All strains were typed by MLST and the sequence type (ST) ST241 and three new STs (ST521, ST719, and ST720) were identified. These new STs presented new allele combinations and were submitted to S. pseudintermedius MLST database (http://pubmlst.org/spseudintermedius). An important genetic diversity, as well as a high rate of novel lineages among MSSP strains, has been previously identified (Gómez-Sanz et al. 2013b). All strains contained the virulence genes lukS/F-I and siet. Remarkably, the gene expB was only identified in the strain of patient 2. This gene is related to dermatitis in dogs (Lozano et al. 2015), although this patient did not have domestic animals.

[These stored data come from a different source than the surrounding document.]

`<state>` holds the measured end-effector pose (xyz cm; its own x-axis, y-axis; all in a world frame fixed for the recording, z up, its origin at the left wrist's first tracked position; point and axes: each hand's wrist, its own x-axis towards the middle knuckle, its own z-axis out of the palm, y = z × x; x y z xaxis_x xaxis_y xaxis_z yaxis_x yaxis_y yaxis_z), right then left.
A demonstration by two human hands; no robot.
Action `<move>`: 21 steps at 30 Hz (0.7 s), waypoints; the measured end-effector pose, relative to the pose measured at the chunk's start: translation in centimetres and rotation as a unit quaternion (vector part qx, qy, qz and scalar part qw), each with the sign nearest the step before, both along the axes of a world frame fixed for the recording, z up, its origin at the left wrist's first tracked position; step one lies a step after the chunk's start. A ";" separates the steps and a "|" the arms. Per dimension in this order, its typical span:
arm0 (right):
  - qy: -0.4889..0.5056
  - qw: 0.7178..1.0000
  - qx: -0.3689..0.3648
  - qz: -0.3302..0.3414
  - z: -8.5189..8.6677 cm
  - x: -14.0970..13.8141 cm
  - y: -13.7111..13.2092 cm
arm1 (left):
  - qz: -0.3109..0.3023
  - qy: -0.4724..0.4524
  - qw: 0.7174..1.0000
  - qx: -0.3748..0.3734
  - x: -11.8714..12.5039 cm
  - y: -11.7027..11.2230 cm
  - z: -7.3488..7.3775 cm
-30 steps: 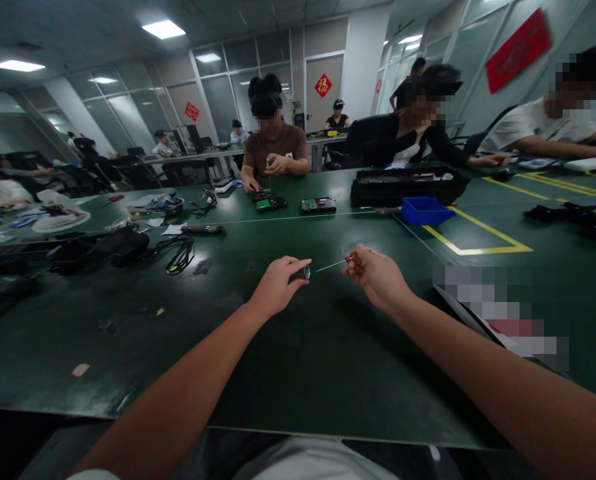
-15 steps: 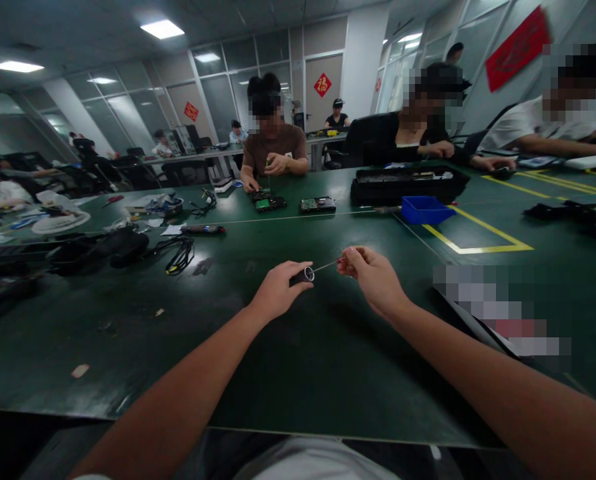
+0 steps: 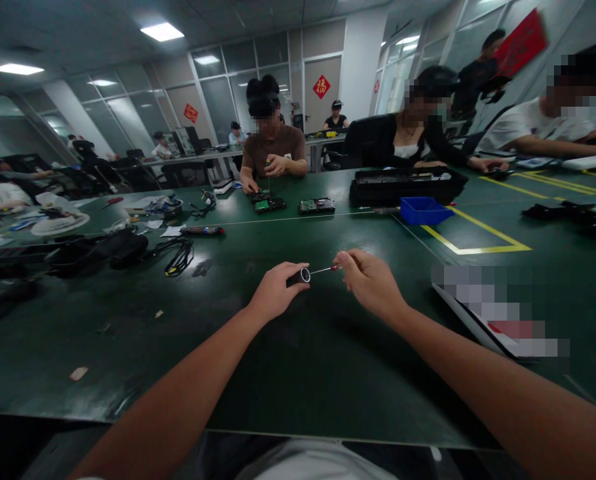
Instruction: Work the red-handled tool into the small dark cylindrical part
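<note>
My left hand point(image 3: 274, 291) is closed around a short black cylinder point(image 3: 301, 276) with a pale ring at its open end, which faces right. Between thumb and fingers, my right hand point(image 3: 371, 280) grips a small screwdriver point(image 3: 323, 270) with a red handle and a thin metal shaft. The shaft points left and its tip meets the ringed end of the cylinder; how far it goes in I cannot tell. Both hands are above the green table point(image 3: 298, 373). Fingers cover most of the cylinder and part of the screwdriver handle.
A blue bin point(image 3: 425, 211) sits before a black tray point(image 3: 408, 187). Circuit-board devices point(image 3: 317, 205) lie near a co-worker point(image 3: 273, 147) across the table. Black cables point(image 3: 179, 257) and a pen-shaped tool point(image 3: 203, 231) are at left. A white sheet or booklet point(image 3: 471, 320) lies at right.
The red screwdriver handle now shows more, as my right fingers have shifted around it. The cylinder has moved slightly left. A person has come further into view at the back right.
</note>
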<state>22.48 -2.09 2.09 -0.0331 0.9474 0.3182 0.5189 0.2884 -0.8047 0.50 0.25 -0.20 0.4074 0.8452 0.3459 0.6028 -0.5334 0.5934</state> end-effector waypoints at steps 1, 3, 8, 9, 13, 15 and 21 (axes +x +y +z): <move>-0.008 1.000 0.000 -0.011 0.0 0.0 0.1 | -0.001 -0.001 1.000 0.001 0.0 0.0 0.0; -0.010 1.000 0.011 -0.022 -0.2 -0.1 0.2 | -0.005 -0.005 1.000 0.002 0.1 0.0 -0.1; 0.023 0.999 0.042 0.024 -0.5 -0.1 0.0 | -0.004 -0.009 1.000 0.006 0.2 0.1 -0.1; 0.019 0.999 0.041 0.024 -0.4 -0.1 -0.1 | -0.004 -0.007 1.000 0.006 0.2 0.2 -0.1; 0.010 0.999 0.040 -0.006 -0.2 -0.3 -0.4 | -0.008 0.001 1.000 0.001 0.2 0.1 -0.1; 0.054 0.998 0.033 -0.015 -0.3 -0.5 -0.2 | -0.006 0.009 1.000 -0.006 0.1 0.1 -0.1; 0.289 0.955 -0.061 0.015 -1.6 -0.1 1.9 | 0.008 -0.001 0.998 0.064 -0.1 0.4 0.4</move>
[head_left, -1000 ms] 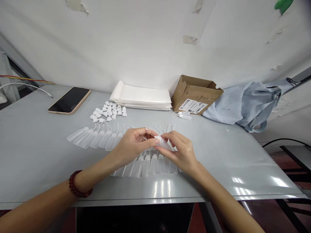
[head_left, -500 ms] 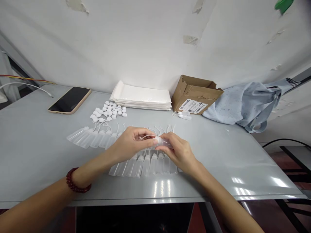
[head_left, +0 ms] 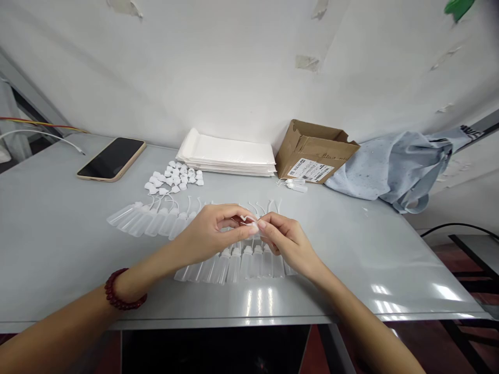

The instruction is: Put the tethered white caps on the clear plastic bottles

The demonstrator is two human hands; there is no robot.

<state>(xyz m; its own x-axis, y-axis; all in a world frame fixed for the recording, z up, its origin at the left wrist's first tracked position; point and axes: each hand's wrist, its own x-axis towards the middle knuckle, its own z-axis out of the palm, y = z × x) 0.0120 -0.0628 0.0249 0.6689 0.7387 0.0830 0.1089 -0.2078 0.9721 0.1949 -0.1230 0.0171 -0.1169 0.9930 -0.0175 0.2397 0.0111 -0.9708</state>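
Nearest, the left hand (head_left: 210, 234) reaches in from about 8 o'clock, a dark red beaded bracelet (head_left: 120, 290) around its wrist, and the right hand (head_left: 288, 241) comes in from about 4 o'clock. Their fingertips meet at the centre of the view, both hands closed in tight pinches around a small white plastic tether loop (head_left: 247, 219). The loop sits between the two hands, partly hidden by the fingers, so its exact shape is hard to make out. The hands hover above a row of translucent plastic squeeze bottles (head_left: 230, 267) lying side by side on a pale grey table (head_left: 351, 249), with a second row of translucent plastic squeeze bottles (head_left: 152, 221) at about 11 o'clock, their thin white tethers (head_left: 268, 208) curling upward. Farther out at 11 o'clock lies a heap of small white plastic caps (head_left: 173, 179), and beyond it at 12 o'clock stands a neat stack of white padded envelopes (head_left: 226, 160). At 1 o'clock, two small translucent bottles (head_left: 294, 185) lie before an open brown cardboard box (head_left: 315, 150). A black smartphone in a tan case (head_left: 111, 159) lies at 10 o'clock, and crumpled pale blue speckled cloth (head_left: 390, 169) sits at 2 o'clock against a white wall (head_left: 195, 67).
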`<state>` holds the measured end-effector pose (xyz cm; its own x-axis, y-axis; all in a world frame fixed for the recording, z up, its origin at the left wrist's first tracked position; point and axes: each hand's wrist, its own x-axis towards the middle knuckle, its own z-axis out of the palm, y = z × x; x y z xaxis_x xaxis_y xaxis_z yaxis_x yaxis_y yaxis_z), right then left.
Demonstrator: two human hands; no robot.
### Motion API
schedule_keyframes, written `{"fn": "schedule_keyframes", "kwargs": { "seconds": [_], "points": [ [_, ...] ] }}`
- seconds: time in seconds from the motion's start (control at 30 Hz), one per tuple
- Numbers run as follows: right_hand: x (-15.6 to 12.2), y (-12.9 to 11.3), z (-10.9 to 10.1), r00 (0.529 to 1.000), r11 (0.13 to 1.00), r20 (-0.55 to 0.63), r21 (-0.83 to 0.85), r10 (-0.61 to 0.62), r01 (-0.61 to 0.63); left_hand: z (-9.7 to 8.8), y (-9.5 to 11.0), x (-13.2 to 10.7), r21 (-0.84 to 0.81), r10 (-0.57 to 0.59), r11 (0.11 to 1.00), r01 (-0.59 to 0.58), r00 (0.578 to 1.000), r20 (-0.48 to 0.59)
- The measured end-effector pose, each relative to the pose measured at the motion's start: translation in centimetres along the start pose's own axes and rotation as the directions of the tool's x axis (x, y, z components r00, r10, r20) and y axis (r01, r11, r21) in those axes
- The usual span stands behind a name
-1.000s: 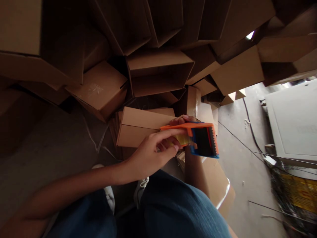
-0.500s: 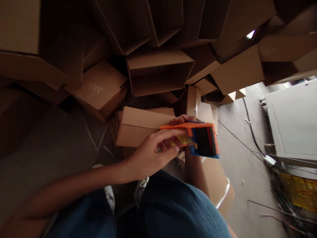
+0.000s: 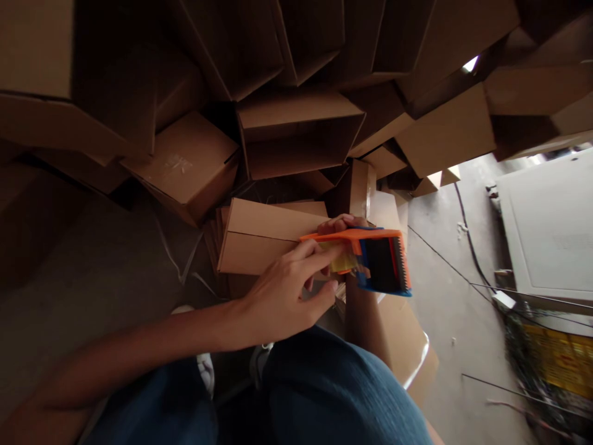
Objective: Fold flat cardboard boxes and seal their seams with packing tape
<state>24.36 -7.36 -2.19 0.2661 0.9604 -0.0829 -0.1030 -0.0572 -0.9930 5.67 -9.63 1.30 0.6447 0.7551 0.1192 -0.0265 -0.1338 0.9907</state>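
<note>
An orange and blue tape dispenser (image 3: 370, 259) with a yellowish tape roll is held above my lap, over a flat cardboard box (image 3: 259, 238). My right hand (image 3: 343, 222) grips it from behind; only its fingertips show above the orange edge, and its forearm runs down below. My left hand (image 3: 285, 293) comes in from the left. Its index and middle fingers press on the tape roll beside the orange frame, and the thumb sits lower, slightly apart. My blue-jeaned knees fill the bottom of the view.
A heap of brown cardboard boxes (image 3: 296, 130) fills the top and left, several of them open. Concrete floor (image 3: 440, 290) with cables runs along the right. A white panel (image 3: 551, 228) and yellow clutter (image 3: 556, 358) lie at the far right.
My left thumb has dropped away from the fingers and the fingertips have shifted up on the tape roll. The dispenser and my right hand have barely moved.
</note>
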Motion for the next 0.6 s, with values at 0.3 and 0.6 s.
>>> {"fn": "schedule_keyframes", "kwargs": {
  "seconds": [0.3, 0.6],
  "points": [
    [0.25, 0.74, -0.51, 0.989, 0.978, -0.037, 0.151, -0.141, 0.145, 0.03, -0.06, 0.23, -0.156, -0.052, 0.987, 0.042, 0.997, -0.063],
    [0.41, 0.22, 0.24, 0.998, 0.987, -0.053, 0.154, -0.027, 0.035, -0.14, 0.16, 0.62, -0.252, -0.127, 0.962, 0.108, 0.99, -0.061]
  ]
}}
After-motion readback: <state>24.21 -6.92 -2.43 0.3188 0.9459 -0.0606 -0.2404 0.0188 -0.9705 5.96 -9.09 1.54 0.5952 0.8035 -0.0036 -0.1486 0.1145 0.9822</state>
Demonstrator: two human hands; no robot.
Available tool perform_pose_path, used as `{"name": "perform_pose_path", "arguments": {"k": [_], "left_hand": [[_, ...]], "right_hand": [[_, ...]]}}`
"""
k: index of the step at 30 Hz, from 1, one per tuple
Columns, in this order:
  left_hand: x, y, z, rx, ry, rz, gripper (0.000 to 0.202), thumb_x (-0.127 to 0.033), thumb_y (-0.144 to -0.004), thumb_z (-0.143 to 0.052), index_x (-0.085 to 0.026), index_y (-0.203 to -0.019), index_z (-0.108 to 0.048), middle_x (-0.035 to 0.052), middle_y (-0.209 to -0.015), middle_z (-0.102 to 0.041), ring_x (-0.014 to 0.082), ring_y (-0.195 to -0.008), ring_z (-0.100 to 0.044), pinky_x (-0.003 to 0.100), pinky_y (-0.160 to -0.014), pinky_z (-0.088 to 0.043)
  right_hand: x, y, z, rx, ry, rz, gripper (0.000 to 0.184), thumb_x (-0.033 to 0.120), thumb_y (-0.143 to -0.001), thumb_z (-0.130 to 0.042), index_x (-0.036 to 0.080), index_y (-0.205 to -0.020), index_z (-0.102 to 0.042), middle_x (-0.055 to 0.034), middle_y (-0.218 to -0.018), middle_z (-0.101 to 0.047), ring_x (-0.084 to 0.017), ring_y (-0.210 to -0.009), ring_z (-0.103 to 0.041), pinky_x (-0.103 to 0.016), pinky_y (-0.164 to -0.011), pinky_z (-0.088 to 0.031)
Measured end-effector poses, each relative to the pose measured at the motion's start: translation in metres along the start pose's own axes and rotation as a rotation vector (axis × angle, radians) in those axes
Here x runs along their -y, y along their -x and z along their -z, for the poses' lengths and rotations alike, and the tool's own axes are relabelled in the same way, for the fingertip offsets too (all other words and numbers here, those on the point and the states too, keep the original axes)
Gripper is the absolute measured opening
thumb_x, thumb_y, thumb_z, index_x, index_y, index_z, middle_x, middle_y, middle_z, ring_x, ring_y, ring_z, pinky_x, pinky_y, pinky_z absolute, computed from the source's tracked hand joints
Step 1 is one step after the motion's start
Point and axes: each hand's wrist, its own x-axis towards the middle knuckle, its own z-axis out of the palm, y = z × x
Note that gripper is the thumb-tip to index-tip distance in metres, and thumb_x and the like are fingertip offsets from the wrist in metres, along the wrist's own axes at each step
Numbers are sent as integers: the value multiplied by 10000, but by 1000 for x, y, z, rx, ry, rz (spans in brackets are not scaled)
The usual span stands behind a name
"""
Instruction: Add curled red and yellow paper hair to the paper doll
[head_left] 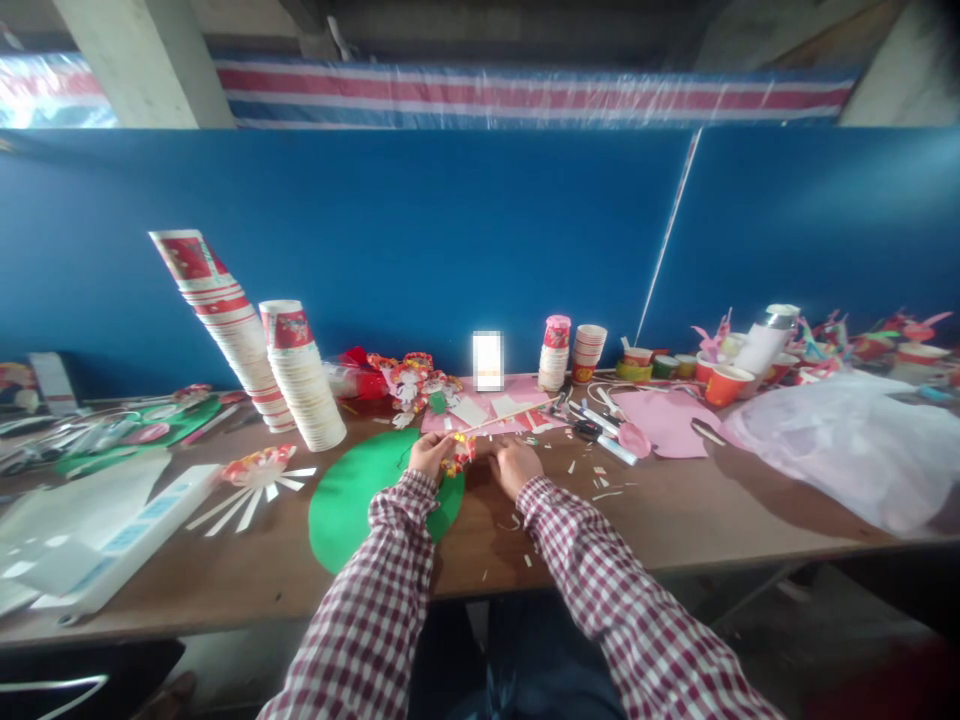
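Observation:
My left hand is closed in a pinch on a small red-and-yellow paper decoration, over the edge of a round green sheet. A thin pale stick slants up to the right from beside the left fingertips; whether the hand grips it too I cannot tell. My right hand is low over the brown table, a little right of the decoration, with its fingers curled inward. What lies in those fingers, if anything, is hidden. Small white paper scraps are scattered to its right.
Two tall stacks of paper cups lean at the left, near a cut paper cup piece with splayed strips. Pens lie right of centre by pink paper. A plastic bag and several cups occupy the right.

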Motion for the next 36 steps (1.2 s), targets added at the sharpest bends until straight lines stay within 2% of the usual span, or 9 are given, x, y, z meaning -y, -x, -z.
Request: {"name": "perform_pose_path", "arguments": {"k": [36], "left_hand": [[1, 0, 2, 31, -16, 4, 385, -324, -448, -756, -96, -695, -568, 16, -515, -602, 93, -403, -535, 191, -392, -397]], "right_hand": [[0, 1, 2, 9, -11, 6, 285, 260, -853, -376, 136, -952, -614, -115, -975, -580, -199, -925, -468, -272, -790, -337]]}}
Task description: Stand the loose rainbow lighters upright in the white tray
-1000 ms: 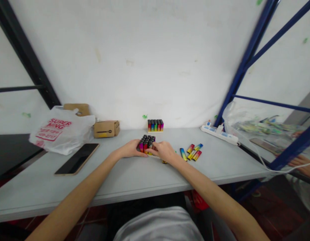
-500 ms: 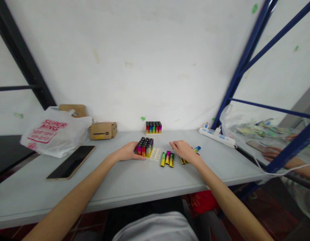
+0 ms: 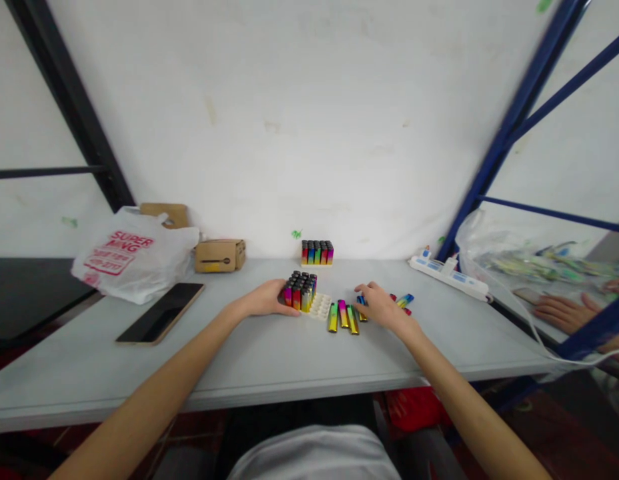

In our country, the species S. pseudintermedius has been previously identified as colonizer in humans (Gómez-Sanz et al. 2013a, 2013b, Lozano et al. 2015); in most of the cases, these humans were pet-owning household members. However, to our knowledge, this is the first report of human infections by S. pseudintermedius in Spain.

Conclusions

S. pseudintermedius animal-to-human transmission has been suggested in this study. MSSP strains isolated from lesions of patients and from nasal samples of their dogs living in the same household showed identical PFGE patterns and similar resistance phenotype and genotype. Four different STs were identified in the four infection cases, three STs being new ones. The role of S. pseudintermedius as a zoonotic pathogen is potentiated, although it needs more research.